--- Work instruction ---
Determine the number of lines in the data below that hold "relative"; give nothing but that number.

--- Supplied data ---
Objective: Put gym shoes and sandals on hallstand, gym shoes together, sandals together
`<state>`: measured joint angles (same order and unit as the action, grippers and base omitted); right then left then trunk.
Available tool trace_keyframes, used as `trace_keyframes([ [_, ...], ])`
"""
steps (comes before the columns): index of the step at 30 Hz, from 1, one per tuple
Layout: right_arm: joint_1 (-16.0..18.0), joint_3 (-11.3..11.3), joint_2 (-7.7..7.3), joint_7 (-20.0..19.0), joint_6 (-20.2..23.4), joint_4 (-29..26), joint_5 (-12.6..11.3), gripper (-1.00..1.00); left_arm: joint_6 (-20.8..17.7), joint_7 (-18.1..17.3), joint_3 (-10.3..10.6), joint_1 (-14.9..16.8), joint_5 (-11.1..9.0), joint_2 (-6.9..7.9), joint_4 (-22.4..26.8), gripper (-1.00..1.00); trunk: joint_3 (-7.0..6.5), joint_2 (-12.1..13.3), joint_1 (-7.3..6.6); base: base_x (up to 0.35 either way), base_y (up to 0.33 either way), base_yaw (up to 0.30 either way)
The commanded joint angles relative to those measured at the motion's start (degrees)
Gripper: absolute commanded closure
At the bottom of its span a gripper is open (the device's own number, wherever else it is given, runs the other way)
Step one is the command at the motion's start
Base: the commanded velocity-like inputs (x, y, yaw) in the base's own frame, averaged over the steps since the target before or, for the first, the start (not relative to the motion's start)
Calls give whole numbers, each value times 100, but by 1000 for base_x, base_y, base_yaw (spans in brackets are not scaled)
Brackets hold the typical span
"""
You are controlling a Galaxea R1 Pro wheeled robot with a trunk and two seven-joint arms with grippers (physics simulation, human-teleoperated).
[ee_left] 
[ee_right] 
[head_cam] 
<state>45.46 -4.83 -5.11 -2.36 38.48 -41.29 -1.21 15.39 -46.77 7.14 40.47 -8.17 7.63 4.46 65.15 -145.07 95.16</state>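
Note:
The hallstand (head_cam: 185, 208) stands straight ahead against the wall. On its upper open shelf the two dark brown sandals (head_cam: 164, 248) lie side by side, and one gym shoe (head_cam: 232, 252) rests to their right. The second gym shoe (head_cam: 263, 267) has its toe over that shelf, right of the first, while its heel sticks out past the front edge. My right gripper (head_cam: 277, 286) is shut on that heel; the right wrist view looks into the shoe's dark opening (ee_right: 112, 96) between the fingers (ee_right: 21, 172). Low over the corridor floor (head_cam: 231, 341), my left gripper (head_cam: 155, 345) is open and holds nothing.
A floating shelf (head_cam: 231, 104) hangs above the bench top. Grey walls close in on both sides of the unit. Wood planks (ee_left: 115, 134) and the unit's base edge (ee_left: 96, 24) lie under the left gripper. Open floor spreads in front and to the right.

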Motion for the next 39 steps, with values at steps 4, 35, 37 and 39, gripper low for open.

--- Answer space ---
2